Baseline demographic and clinical characteristics

The baseline demographic and clinical profile of the study population is summarized in Table 1. The majority of patients (45.0%) were 41–60 years of age, with a male predominance (62.5%). Respiratory tract infections (35.0%) were the most common source of sepsis, followed by urinary (25.0%) and abdominal (22.5%) sources. ICU admission was required in 57.5% of patients.

Table 1. Baseline demographic and clinical characteristics of the study population (n = 40).

Distribution of leukocytosis grades

On the basis of total leukocyte count, 30.0% of patients had mild leukocytosis, 45.0% moderate leukocytosis and 25.0% severe leukocytosis (Table 2; Figure 1).
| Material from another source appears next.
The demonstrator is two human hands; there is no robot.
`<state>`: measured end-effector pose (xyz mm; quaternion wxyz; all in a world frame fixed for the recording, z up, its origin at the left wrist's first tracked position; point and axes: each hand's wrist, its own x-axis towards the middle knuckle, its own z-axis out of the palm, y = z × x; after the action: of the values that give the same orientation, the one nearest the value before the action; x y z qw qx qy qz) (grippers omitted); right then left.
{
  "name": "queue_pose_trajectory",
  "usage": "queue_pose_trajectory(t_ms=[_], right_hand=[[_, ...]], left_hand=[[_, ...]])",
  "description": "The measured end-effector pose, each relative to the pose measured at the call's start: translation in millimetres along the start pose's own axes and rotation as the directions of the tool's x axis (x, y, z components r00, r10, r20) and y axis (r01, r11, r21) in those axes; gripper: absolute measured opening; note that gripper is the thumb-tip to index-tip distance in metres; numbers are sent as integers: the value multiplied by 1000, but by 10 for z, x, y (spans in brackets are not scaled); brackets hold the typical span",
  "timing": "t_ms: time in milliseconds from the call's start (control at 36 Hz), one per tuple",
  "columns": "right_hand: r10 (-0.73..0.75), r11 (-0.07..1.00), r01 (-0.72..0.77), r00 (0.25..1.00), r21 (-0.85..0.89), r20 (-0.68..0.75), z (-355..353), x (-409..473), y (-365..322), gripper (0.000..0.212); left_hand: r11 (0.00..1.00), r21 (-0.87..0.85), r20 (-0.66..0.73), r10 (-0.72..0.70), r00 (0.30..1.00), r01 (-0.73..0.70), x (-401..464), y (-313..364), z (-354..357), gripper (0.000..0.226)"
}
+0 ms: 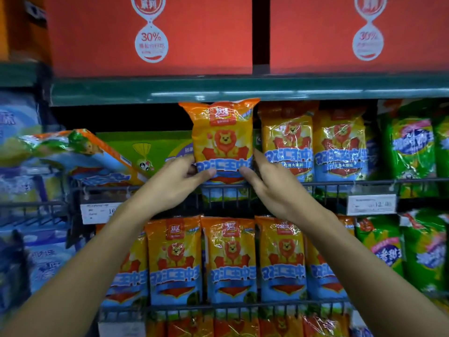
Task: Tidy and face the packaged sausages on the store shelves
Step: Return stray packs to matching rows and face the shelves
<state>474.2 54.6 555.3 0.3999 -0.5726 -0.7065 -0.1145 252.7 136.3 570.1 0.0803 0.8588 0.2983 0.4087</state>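
1. Left hand (175, 177) & right hand (264, 177) both grip one orange lion sausage pack (222, 132), thumbs on front.
2. Pack upright above wire rail (340, 184), just left of matching packs (313, 142).
3. Lower shelf row (228, 261) faces front.

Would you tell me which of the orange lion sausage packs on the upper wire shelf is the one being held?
The leftmost pack, gripped at its lower edge by the left hand and right hand; the two packs beside it stand untouched.
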Motion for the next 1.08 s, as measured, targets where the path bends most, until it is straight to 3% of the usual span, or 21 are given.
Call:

Table 2. Distribution of grades of leukocytosis among septic patients (n = 40).

Figure 1. Distribution of grades of leukocytosis among septic patients (n = 40).

Coagulation parameters according to severity of leukocytosis

A progressive increase in mean PT, APTT and INR was observed with increasing severity of leukocytosis (Table 3). Mean PT, APTT and INR were 16.2 seconds, 35.4 seconds and 1.32 in patients with mild leukocytosis; 18.8 seconds, 39.6 seconds and 1.48 in those with moderate leukocytosis; and 21.1 seconds, 44.2 seconds and 1.65 in patients with severe leukocytosis.
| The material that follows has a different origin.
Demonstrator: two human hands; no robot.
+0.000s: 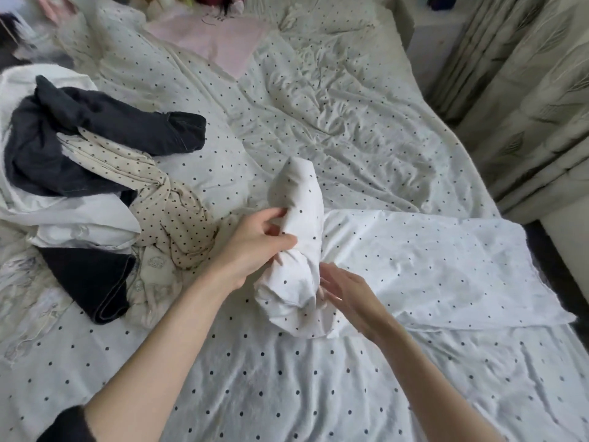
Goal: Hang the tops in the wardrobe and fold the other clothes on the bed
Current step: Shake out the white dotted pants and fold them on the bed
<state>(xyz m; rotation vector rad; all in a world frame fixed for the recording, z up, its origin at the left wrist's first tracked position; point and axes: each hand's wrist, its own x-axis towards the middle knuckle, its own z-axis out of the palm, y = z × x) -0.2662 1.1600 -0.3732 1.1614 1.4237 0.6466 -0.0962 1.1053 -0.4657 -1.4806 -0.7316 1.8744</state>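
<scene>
— while the bed [334,393] fills almost the whole frame under its dotted sheet, where does the work sit on it?

— just below centre. a white dotted garment [430,260] lies flat toward the right edge of the frame, and one end of it is gathered into a roll [301,237] that stands up off the sheet. the roll's long axis runs from lower centre up toward the middle, tilted a little left at the top, and so crosswise to the flat part.

— and the unfolded clothes?

— at the left edge, well apart from the roll: a dark garment [95,135] on top, a cream dotted piece [165,212] trailing out of it toward centre, and a dark folded piece [92,282] below. a pink cloth [223,39] lies at the top centre, far off.

— which hand is nearer the roll?

— both touch it, from opposite sides. the left hand [255,247] comes from the lower left, its fingers and thumb curled onto the roll's middle, grasping the cloth. the right hand [347,291] sits at the roll's lower right, fingers straight and loose against the cloth, clasping nothing.

— so what does the coming move turn on?

— likely on that crossing: the flat part lies to the right of both hands, so the roll would have to travel rightward across its own axis, the left hand steering and the right flattening. that is a judgement only.
</scene>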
Table 3. Correlation between grades of leukocytosis and mean coagulation profile parameters among septic patients (n = 40).
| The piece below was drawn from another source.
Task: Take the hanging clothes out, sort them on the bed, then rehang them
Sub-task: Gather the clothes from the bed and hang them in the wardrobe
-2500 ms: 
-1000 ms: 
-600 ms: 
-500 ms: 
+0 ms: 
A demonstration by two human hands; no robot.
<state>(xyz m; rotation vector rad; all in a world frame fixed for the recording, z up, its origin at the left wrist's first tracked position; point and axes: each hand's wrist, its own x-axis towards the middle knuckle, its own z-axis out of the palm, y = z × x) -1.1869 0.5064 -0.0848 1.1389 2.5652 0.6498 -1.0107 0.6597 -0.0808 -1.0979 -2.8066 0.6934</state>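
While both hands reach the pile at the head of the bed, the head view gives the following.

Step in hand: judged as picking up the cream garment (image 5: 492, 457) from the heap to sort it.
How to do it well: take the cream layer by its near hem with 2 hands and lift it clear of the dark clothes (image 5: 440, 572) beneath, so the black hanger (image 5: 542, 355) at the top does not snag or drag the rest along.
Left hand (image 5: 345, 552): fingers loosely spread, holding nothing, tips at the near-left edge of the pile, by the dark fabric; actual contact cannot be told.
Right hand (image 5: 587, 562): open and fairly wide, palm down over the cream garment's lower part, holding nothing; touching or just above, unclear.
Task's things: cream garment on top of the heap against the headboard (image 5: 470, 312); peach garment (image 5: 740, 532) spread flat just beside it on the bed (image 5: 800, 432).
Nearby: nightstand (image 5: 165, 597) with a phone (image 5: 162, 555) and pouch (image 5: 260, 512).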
Association between leukocytosis severity and coagulation abnormalities

The frequency of abnormal PT, abnormal APTT and elevated INR increased with rising leukocyte counts (Table 4; Figure 2). Among patients with severe leukocytosis, 80.0% had abnormal PT, 60.0% had abnormal APTT and 80.0% had elevated INR, compared with 50.0%, 41.7% and 41.7%, respectively, in patients with mild leukocytosis. These associations were statistically significant for PT (p = 0.01), APTT (p = 0.04) and INR (p = 0.003).

Table 4. Association between severity of leukocytosis and coagulation abnormalities.

Figure 2. Association between severity of leukocytosis and coagulation abnormalities (n = 40).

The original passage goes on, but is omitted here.